Healthy Pregnancy Center for Disease Control (CDC)

Learn what you can do before and during pregnancy to improve your chances of having a healthy baby.

Before you get pregnant, try to reach a healthy weight.

Obesity increases the risk for several serious birth defects and other pregnancy complications. If you are underweight, overweight, or have obesity, talk with your healthcare provider about ways to reach and maintain a healthy weight before you get pregnant. Focus on a lifestyle that includes healthy eating and regular physical activity.

Be sure to take 400 micrograms (mcg) of folic acid every day. Folic acid is important because it can help prevent some major birth defects of the baby’s brain and spine. If you plan to or could become pregnant, you should consume 400 micrograms (mcg) of folic acid every day to ensure your baby’s proper development and growth. In addition to eating foods with folate from a varied diet, you can get folic acid from

· Taking a vitamin that has folic acid in it;

o Most vitamins sold in the United States have the recommended daily amount of folic acid (400 mcg) that you need.

o Vitamins can be found at most local pharmacy, grocery, or discount stores. Check the label on the bottle to be sure it contains 100% of the daily value of folic acid, which is 400 mcg.

o Prenatal Vitamins are a must.
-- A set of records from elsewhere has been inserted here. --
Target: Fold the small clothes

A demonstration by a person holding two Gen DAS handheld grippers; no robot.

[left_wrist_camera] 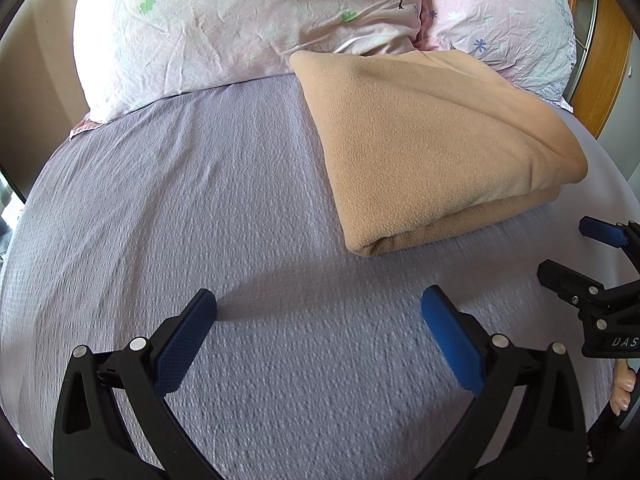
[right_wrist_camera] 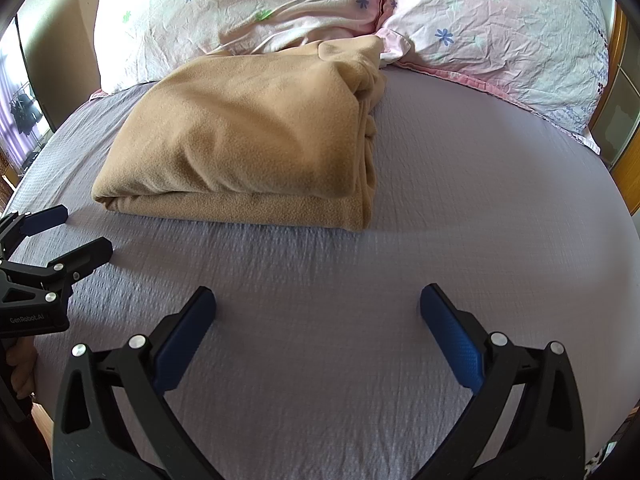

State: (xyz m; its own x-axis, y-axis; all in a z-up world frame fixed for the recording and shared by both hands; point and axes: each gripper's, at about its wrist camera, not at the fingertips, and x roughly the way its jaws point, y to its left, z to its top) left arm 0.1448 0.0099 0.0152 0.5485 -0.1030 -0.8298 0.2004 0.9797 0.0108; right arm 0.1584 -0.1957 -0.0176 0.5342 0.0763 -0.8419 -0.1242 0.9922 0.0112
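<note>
A tan fleece garment lies folded into a thick rectangle on the lilac bedsheet, its far end against the pillows. It also shows in the right wrist view, with stacked layer edges along its right side. My left gripper is open and empty, hovering over the sheet in front of and left of the fleece. My right gripper is open and empty, over the sheet in front of and right of the fleece. Each gripper shows at the edge of the other's view, the right one and the left one.
Two pink floral pillows lie across the head of the bed. A wooden headboard rises at the far right. The bedsheet stretches bare to the right of the fleece. A wall and window are at the far left.
</note>
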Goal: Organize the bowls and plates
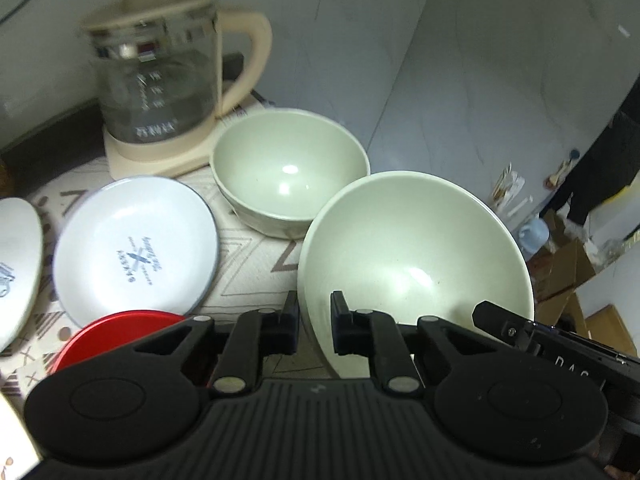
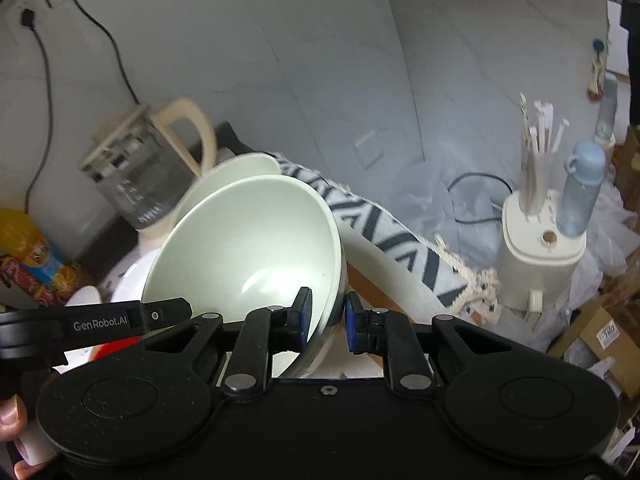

Your hair and nails will look beautiful as will your baby and you will be as healthy as can be.

· Eating fortified foods;

o You can find folic acid in some breads, breakfast cereals, and corn masa flour.

o Be sure to check the nutrient facts label and look for a product that has “100%” next to folate.

· Getting a combination of the two: taking a vitamin that has folic acid in it and eating fortified foods.

Become up-to-date with all vaccinations, including the flu shot. Vaccines help protect you and your developing baby against serious diseases. Get a flu shot annually and a whooping cough vaccine (also called Tdap) during each pregnancy to help protect yourself and your baby. · Flu: You can get the flu shot before or during each pregnancy. · Whooping cough: You can get the Whooping cough vaccine in the last three months of each pregnancy. COVID-19: Vaccines

Boost your health by avoiding substances that are harmful during pregnancy. · Alcohol: There is no known safe amount of alcohol during pregnancy or when trying to get pregnant. Alcohol can cause problems for a developing baby throughout pregnancy, so it’s important to stop drinking alcohol when you start trying to get pregnant and during your pregnancy. · Tobacco: Smoking causes cancer, heart disease, and other major health problems. Smoking during pregnancy can also harm the developing baby and can cause certain birth defects. Quitting smoking will help you feel better and provide a healthier environment for your baby.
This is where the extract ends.